#### Task:
Output the data below line for line, exactly, up to and including the line where "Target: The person" appears.

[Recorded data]
:::

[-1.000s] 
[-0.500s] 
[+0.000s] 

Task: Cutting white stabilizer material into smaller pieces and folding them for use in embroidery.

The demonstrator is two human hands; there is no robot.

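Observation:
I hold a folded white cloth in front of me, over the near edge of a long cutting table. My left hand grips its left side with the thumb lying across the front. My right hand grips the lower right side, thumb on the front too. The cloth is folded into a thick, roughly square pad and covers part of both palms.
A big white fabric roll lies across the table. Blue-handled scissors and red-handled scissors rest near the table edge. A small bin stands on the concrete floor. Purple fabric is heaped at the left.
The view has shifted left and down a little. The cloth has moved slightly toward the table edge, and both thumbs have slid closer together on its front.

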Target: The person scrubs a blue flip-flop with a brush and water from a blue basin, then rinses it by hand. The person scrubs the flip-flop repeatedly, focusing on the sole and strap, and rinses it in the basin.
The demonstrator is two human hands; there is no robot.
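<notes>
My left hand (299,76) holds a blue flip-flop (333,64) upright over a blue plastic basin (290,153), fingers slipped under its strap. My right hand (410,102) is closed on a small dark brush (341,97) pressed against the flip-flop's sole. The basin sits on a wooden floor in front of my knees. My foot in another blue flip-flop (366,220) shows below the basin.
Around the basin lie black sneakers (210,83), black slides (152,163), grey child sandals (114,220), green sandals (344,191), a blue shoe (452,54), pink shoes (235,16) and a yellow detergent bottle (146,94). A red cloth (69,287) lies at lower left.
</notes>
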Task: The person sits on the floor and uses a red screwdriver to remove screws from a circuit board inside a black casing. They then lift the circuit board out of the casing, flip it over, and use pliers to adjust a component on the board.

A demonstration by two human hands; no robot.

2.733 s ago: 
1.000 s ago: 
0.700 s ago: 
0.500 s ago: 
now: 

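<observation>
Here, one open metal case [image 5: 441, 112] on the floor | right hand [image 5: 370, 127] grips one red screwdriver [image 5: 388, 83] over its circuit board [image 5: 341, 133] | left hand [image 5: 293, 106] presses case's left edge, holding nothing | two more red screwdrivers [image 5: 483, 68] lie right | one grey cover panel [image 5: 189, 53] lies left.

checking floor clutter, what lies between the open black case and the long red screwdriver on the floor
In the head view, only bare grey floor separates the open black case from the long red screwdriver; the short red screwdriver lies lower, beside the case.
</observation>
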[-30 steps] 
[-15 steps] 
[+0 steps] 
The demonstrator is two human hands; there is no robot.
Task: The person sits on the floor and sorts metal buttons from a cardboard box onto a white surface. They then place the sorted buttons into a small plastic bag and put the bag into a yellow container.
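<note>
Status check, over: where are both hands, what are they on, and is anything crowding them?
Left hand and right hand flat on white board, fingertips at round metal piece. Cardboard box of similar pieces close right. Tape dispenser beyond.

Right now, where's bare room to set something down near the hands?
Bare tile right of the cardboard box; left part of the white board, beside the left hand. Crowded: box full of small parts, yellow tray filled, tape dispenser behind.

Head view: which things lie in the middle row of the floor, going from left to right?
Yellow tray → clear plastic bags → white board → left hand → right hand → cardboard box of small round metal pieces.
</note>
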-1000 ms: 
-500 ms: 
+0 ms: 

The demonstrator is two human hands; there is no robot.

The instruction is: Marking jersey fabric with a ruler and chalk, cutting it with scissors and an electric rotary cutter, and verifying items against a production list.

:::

#### Response below:
[-1.000s] 
[-0.500s] 
[+0.000s] 

Task: Cutting white stabilizer material into smaller pieces and folding them for use in embroidery.

The demonstrator is two human hands; there is no robot.

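Observation:
I hold a folded white cloth in front of me, over the near edge of a long cutting table. My left hand grips its left side with the thumb lying across the front. My right hand grips the lower right side, thumb on the front too. The cloth is folded into a thick, roughly square pad and covers part of both palms.
A big white fabric roll lies across the table. Blue-handled scissors and red-handled scissors rest near the table edge. A small bin stands on the concrete floor. Purple fabric is heaped at the left.
The view has shifted left and down a little. The cloth has moved slightly toward the table edge, and both thumbs have slid closer together on its front.
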
Target: The person scrubs a blue flip-flop with a brush and water from a blue basin, then rinses it by hand. The person scrubs the flip-flop repeatedly, focusing on the sole and strap, and rinses it in the basin.

Nothing remains to be added to the exercise.